▸ **Exercise brief**
The reply must consist of the complete listing, reproduced exactly, with no images included.

━━━ Source material ━━━

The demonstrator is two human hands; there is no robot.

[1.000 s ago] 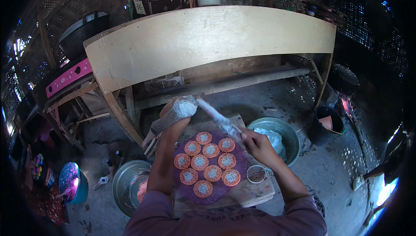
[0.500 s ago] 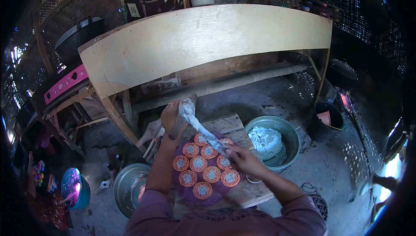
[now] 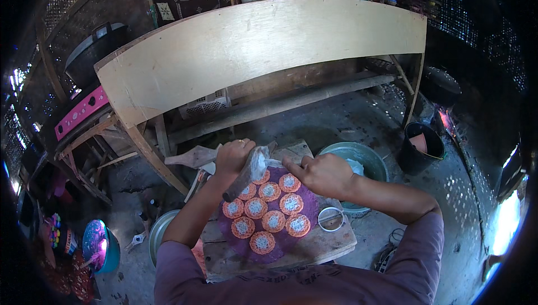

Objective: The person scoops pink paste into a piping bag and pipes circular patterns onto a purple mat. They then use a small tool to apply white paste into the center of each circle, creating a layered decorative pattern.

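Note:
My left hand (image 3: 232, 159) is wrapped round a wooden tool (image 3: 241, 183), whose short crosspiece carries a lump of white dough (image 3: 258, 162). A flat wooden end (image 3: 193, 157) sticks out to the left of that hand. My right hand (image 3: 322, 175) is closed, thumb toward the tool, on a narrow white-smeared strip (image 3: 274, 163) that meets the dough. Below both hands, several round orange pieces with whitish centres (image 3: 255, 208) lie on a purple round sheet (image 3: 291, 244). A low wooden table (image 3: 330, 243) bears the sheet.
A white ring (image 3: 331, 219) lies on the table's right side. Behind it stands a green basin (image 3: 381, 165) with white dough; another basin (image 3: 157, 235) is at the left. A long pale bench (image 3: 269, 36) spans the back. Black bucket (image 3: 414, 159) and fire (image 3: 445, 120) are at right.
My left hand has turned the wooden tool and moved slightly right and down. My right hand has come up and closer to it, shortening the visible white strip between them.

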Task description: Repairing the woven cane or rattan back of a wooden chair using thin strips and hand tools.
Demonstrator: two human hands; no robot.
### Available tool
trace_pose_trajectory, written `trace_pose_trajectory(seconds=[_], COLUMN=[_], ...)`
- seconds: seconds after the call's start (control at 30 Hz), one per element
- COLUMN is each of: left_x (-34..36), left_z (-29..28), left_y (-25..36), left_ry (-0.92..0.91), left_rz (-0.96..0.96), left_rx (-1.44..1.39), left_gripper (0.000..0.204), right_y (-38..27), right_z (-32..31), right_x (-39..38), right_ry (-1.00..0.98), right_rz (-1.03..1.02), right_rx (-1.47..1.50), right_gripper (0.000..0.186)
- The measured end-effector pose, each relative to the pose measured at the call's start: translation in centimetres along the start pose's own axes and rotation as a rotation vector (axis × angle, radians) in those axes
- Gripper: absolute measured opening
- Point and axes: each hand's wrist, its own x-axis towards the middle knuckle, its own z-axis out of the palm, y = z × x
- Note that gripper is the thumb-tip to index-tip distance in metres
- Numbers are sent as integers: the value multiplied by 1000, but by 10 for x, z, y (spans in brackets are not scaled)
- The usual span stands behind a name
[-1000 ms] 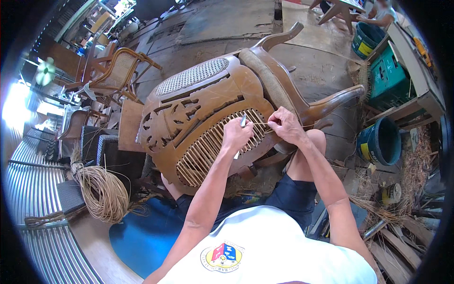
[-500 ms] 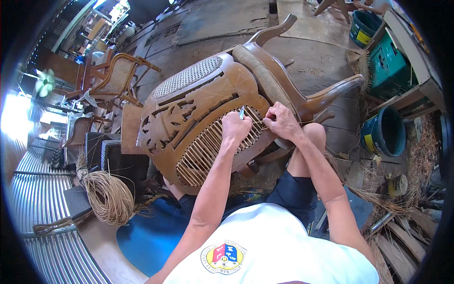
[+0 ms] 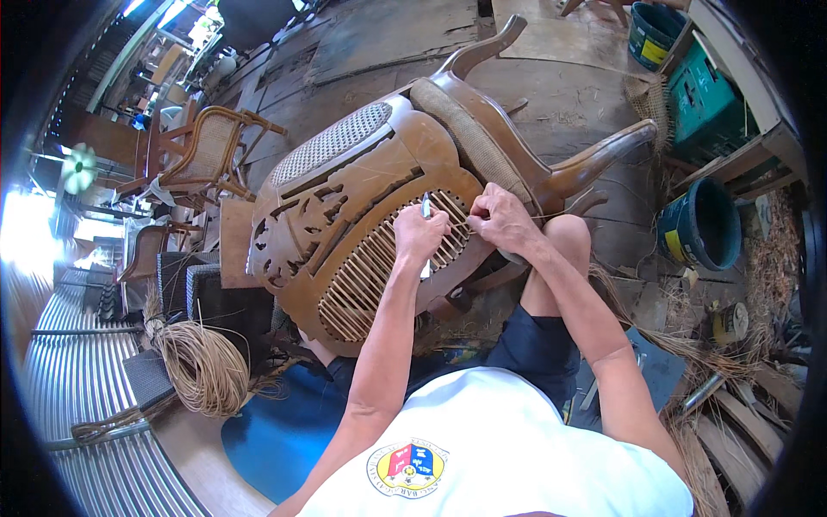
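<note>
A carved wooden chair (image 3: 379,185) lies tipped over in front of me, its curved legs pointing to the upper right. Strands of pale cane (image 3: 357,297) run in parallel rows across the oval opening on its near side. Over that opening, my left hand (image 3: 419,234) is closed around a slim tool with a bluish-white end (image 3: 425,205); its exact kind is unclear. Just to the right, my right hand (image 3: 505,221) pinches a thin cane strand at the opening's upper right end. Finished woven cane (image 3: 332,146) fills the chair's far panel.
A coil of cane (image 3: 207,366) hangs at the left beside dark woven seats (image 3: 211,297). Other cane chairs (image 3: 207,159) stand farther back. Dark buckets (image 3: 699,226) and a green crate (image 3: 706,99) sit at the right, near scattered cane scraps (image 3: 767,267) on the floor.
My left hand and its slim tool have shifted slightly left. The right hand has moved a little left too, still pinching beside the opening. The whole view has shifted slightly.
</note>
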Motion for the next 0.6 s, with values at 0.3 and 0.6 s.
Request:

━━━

▸ **Solution for this exercise**
The demonstrator is two human hands; there is no robot.

[1.000 s ago] 
[0.500 s ago] 
[now] 

Objective: The person scoops pink paste into a piping bag and pipes circular patterns onto a purple mat. They then use a small tool to apply white paste into the center of each circle, creating a layered decorative pattern.

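Note:
My left hand (image 3: 232, 159) is wrapped round a wooden tool (image 3: 241, 183), whose short crosspiece carries a lump of white dough (image 3: 258, 162). A flat wooden end (image 3: 193, 157) sticks out to the left of that hand. My right hand (image 3: 322, 175) is closed, thumb toward the tool, on a narrow white-smeared strip (image 3: 274, 163) that meets the dough. Below both hands, several round orange pieces with whitish centres (image 3: 255, 208) lie on a purple round sheet (image 3: 291, 244). A low wooden table (image 3: 330, 243) bears the sheet.
A white ring (image 3: 331, 219) lies on the table's right side. Behind it stands a green basin (image 3: 381, 165) with white dough; another basin (image 3: 157, 235) is at the left. A long pale bench (image 3: 269, 36) spans the back. Black bucket (image 3: 414, 159) and fire (image 3: 445, 120) are at right.
My left hand has turned the wooden tool and moved slightly right and down. My right hand has come up and closer to it, shortening the visible white strip between them.
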
Task description: Repairing the woven cane or rattan back of a wooden chair using thin strips and hand tools.
Demonstrator: two human hands; no robot.
### Available tool
trace_pose_trajectory, written `trace_pose_trajectory(seconds=[_], COLUMN=[_], ...)`
- seconds: seconds after the call's start (control at 30 Hz), one per element
- COLUMN is each of: left_x (-34..36), left_z (-29..28), left_y (-25..36), left_ry (-0.92..0.91), left_rz (-0.96..0.96), left_rx (-1.44..1.39), left_gripper (0.000..0.204), right_y (-38..27), right_z (-32..31), right_x (-39..38), right_ry (-1.00..0.98), right_rz (-1.03..1.02), right_rx (-1.47..1.50), right_gripper (0.000..0.186)
- The measured end-effector pose, each relative to the pose measured at the call's start: translation in centimetres along the start pose's own axes and rotation as a rotation vector (axis × angle, radians) in those axes
- Gripper: absolute measured opening
- Point and axes: each hand's wrist, its own x-axis towards the middle knuckle, its own z-axis out of the palm, y = z × x
- Note that gripper is the thumb-tip to index-tip distance in metres
- Numbers are sent as integers: the value multiplied by 1000, but by 10 for x, z, y (spans in brackets are not scaled)
- The usual span stands behind a name
[-1000 ms] 
[-500 ms] 
[+0 ms] 
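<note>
A carved wooden chair (image 3: 379,185) lies tipped over in front of me, its curved legs pointing to the upper right. Strands of pale cane (image 3: 357,297) run in parallel rows across the oval opening on its near side. Over that opening, my left hand (image 3: 419,234) is closed around a slim tool with a bluish-white end (image 3: 425,205); its exact kind is unclear. Just to the right, my right hand (image 3: 505,221) pinches a thin cane strand at the opening's upper right end. Finished woven cane (image 3: 332,146) fills the chair's far panel.
A coil of cane (image 3: 207,366) hangs at the left beside dark woven seats (image 3: 211,297). Other cane chairs (image 3: 207,159) stand farther back. Dark buckets (image 3: 699,226) and a green crate (image 3: 706,99) sit at the right, near scattered cane scraps (image 3: 767,267) on the floor.
My left hand and its slim tool have shifted slightly left. The right hand has moved a little left too, still pinching beside the opening. The whole view has shifted slightly.
</note>
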Motion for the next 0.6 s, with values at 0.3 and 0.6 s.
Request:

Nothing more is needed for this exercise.